There he was thinking of these things again. "These things", he constantly questioned himself! What did he mean by "these things"? Every time he started thinking about "society" he started wondering about the buzz-word actions of the day. Sustainability. Green. Almost always he bumped up against this quiet seething rage inside himself and the other high-minded individuals he had been surrounded by in college. This rage... to put a thought into it. It was as much about the sense of guilt he was made to feel with the veil pulled back from his eyes as it was about the desire to do "good". Knowledge had certainly led him to sorrow.

Going back to these chunks of asphalt.
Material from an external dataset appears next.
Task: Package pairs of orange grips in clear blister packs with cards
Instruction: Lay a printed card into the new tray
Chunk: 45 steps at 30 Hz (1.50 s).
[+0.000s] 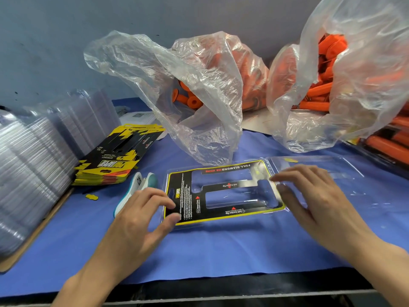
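An opened clear blister pack (318, 171) lies on the blue cloth in the middle. A black and yellow card (221, 187) sits in its left half, with two empty grip-shaped pockets. My left hand (141, 218) hovers at the card's left end, fingers relaxed, thumb and forefinger close to the pack's edge. My right hand (309, 196) is spread over the pack's hinge at the card's right end, fingers straight. Orange grips (188, 99) lie in a clear plastic bag behind the pack. More orange grips (321, 94) fill a second bag at the right.
A pile of printed cards (115, 156) lies at the left, beside tall stacks of empty clear blisters (33, 165). A white and teal stapler (135, 191) rests just left of the pack. Packed grips (389, 147) sit at the far right. The table's front edge (221, 295) runs below my wrists.
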### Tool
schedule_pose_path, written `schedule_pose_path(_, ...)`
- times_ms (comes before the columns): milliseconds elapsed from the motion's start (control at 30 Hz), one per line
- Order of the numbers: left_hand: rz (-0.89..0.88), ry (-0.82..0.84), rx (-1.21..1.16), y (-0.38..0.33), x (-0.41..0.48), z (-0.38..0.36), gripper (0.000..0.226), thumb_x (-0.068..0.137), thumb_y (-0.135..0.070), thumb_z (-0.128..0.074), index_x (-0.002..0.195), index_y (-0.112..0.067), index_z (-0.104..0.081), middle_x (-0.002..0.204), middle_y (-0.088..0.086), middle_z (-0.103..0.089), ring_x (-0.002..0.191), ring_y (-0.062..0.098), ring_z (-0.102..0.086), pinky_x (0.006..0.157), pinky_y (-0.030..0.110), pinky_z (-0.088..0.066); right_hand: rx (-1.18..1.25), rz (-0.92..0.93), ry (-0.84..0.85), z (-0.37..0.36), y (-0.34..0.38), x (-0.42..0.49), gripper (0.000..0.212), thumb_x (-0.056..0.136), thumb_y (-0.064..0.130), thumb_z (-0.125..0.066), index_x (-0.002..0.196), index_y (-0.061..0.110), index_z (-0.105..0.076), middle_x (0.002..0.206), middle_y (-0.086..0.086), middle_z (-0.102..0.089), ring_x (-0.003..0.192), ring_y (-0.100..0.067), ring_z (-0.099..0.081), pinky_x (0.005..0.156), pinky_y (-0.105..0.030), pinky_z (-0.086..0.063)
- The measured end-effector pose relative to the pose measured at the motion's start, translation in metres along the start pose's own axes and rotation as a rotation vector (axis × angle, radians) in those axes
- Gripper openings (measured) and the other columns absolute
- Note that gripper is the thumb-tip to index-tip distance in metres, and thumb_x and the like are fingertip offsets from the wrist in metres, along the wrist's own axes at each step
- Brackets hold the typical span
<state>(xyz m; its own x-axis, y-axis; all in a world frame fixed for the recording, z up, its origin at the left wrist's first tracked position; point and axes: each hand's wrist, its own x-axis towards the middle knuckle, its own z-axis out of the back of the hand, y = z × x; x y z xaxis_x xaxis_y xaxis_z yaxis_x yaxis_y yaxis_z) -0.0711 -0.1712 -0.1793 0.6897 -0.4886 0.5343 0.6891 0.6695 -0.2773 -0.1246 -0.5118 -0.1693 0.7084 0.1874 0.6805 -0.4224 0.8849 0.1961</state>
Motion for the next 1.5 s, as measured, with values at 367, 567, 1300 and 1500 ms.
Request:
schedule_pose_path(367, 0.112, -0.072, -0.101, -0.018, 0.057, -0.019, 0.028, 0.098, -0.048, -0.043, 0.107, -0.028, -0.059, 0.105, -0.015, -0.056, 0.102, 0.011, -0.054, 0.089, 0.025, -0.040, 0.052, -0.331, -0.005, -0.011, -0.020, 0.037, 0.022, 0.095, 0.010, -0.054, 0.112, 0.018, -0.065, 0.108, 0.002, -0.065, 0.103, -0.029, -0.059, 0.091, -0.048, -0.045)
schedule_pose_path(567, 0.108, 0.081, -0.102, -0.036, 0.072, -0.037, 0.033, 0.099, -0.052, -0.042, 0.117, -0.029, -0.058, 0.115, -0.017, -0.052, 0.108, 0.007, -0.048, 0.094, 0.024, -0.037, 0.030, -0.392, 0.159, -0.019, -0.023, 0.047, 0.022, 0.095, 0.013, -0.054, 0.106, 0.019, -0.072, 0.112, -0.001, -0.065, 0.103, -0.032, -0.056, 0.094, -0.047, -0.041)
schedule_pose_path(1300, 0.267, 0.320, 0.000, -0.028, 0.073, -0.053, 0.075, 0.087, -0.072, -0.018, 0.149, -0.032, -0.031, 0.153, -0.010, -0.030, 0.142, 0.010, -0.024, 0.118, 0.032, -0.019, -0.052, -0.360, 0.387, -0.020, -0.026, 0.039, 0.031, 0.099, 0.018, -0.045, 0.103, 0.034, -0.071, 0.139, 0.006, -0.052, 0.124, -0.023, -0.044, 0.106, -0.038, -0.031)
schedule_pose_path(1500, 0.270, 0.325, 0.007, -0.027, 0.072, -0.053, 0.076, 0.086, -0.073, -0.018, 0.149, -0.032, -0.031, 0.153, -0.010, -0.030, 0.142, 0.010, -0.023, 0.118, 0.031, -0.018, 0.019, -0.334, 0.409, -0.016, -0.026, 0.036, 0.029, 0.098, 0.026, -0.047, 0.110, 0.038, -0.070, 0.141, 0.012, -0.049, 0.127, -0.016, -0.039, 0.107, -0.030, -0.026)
Who had built the road here? Why had they built it? What had been here in the past, hundreds of years ago?

Native Americans had lived on and in and of the land for tens of thousands of years before Western Europeans--the more "advanced" society--had come along. What did they know that the great minds of the 20th century didn't? What did they know of life, of living, that we didn't? What did they know of Holy?

That's what he realized he was bumping against. The affront to the sacred. The assailant upon the holiness and amazingness of nature that was Western living. Funny, that.

What had it come to that we could no longer enjoy that which nature gave us without ruining it for the future. Well what did we think of the future? What did God think of the future? Did God exist anyway?